I am not into fletching, so I dont really know which brands to choose. Do you have any recommendations? I can find gas pro locally too.


----------



## Captain Kirk (Sep 11, 2016)

limbwalker said:


> Having said that, with all the better options on the market today, I'm not sure why anyone would choose spin wings unless they just enjoy constant maintenance and the occasional torn vane that causes your arrow to flutter into the 4 ring.


Haha, thats a funny comment when you see year by year which vanes get medals.... :thumbs_up
And no, i don't shoot spinwings (anymore), but thats only because we have a nice european manufacturer who makes dark green xs wings....


----------



## Captain Kirk (Sep 11, 2016)

Skropi said:


> I am not into fletching, so I dont really know which brands to choose. Do you have any recommendations? I can find gas pro locally too.
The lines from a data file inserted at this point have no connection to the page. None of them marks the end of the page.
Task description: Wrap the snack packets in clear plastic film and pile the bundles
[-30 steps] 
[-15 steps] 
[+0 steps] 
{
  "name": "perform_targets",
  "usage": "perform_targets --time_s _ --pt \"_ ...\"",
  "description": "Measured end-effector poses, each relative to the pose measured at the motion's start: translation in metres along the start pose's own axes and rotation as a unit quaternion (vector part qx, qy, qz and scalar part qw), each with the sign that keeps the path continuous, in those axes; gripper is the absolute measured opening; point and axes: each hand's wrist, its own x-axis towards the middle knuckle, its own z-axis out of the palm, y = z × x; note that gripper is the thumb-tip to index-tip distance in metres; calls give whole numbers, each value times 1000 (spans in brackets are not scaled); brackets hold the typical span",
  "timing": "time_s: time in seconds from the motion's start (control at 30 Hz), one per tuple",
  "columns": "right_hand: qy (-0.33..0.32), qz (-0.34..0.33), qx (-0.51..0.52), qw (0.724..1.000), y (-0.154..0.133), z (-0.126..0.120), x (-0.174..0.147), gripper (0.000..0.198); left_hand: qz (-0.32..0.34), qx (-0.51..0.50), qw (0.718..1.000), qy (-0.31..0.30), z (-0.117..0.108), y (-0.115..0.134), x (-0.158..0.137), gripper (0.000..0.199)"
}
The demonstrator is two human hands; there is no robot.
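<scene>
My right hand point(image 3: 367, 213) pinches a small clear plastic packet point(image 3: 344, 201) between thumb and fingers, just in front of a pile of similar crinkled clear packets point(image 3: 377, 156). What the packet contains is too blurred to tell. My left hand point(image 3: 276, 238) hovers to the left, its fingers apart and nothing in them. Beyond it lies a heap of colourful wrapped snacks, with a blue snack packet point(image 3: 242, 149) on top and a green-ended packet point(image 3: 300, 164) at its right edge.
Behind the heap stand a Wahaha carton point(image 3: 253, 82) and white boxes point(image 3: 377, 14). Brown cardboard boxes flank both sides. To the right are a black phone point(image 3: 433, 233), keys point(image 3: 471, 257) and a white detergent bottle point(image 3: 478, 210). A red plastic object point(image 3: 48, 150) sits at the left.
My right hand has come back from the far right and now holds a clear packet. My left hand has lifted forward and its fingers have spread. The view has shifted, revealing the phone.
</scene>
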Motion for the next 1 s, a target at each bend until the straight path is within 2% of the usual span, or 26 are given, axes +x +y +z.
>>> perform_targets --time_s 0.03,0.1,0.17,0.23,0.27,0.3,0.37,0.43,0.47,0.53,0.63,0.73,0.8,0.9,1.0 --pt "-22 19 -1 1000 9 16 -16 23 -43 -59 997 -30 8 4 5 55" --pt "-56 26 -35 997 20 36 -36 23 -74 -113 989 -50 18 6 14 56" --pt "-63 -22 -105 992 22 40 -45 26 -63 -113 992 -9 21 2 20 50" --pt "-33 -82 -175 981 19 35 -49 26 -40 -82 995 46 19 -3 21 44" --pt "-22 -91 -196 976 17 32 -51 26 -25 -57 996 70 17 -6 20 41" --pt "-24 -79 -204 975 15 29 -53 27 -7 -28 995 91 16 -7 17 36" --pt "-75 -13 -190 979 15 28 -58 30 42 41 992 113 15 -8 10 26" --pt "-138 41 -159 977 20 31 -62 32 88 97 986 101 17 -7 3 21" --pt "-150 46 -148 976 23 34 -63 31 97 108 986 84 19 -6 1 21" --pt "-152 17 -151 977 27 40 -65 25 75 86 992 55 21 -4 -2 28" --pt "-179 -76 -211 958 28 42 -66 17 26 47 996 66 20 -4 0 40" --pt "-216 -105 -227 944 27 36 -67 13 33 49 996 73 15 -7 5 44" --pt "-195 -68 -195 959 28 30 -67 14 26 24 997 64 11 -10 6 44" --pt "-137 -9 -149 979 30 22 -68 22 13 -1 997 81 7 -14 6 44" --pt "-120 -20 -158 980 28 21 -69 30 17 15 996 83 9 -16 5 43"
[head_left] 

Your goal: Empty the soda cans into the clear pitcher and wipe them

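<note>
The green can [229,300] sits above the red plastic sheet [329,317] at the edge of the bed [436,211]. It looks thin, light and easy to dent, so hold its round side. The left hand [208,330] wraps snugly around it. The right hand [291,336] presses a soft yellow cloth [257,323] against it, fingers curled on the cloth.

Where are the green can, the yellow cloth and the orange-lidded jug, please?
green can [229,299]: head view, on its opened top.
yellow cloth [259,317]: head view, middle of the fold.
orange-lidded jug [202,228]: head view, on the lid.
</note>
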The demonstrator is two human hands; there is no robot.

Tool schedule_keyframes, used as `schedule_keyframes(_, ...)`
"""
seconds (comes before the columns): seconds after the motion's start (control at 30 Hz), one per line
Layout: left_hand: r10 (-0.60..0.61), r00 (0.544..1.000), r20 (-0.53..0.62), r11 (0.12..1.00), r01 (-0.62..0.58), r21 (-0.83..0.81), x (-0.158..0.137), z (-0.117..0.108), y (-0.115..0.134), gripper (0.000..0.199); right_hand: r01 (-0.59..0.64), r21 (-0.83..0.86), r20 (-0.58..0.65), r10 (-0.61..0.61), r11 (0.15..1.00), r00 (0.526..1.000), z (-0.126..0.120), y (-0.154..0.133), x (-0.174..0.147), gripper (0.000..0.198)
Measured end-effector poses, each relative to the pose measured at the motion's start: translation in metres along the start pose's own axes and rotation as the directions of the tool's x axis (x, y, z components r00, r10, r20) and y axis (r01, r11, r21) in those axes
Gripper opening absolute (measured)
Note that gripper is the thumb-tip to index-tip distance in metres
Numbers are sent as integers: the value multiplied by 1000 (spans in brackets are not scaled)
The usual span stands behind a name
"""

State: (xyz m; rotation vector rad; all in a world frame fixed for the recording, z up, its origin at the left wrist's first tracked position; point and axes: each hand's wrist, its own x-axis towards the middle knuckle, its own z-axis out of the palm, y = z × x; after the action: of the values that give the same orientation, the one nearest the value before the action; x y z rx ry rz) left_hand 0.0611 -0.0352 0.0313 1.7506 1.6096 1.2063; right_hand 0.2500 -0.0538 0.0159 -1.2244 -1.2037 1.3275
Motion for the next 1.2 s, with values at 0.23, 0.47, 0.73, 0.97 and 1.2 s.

Nothing is wrong when you start with the "gold standard" of mylar vanes. And normally the first set of mylar vanes have to be replaced soon - not by bad performance but by your learning curve on assembling them ;-)


----------



## Rick McKinney (Mar 4, 2008)

Spin Wings are the preferred vane by the Koreans. I think that is telling. Does it mean that the other vanes do not work? No. But it does suggest that top archers who have done a lot of testing find the Spin Wings still the superior vane to use. Not sure why, other than most other vanes are just copy cats but without the testing that went into developing the Spin Wing vane. The pitch and height is different with the other vanes and works for some but not all. I am not suggesting that the other vanes will not work but to say that the Spin Wing vane shouldn't be used is just an opinion and not a valid recommendation since so many top archers stick with the vane. The Spin Wing vane is fragile but it must be worth it if the top archers use it (Koreans). They do not get sponsored by any archery company so their loyalties are bound by winning and nothing else. Most other top archers around the world are sponsored and some people on AT are sponsored so they will plug their sponsors product. Keep that in mind when deciding what to do. I am not sponsored by Spin Wing but do have a high regard for the man who invented it since he made ground breaking advancements for recurve archery. But again, if the vanes did not work, they would not be used by the best. 

As for pitch. Yes, putting tape on the ends changing this. That is why I do not use tape. I only used it a few times and felt I lost some consistency, so I quit using it. However, if you do not use it, check the vanes every end. I still do check the vanes every end to this day, to make sure the vane is securely on the shaft. 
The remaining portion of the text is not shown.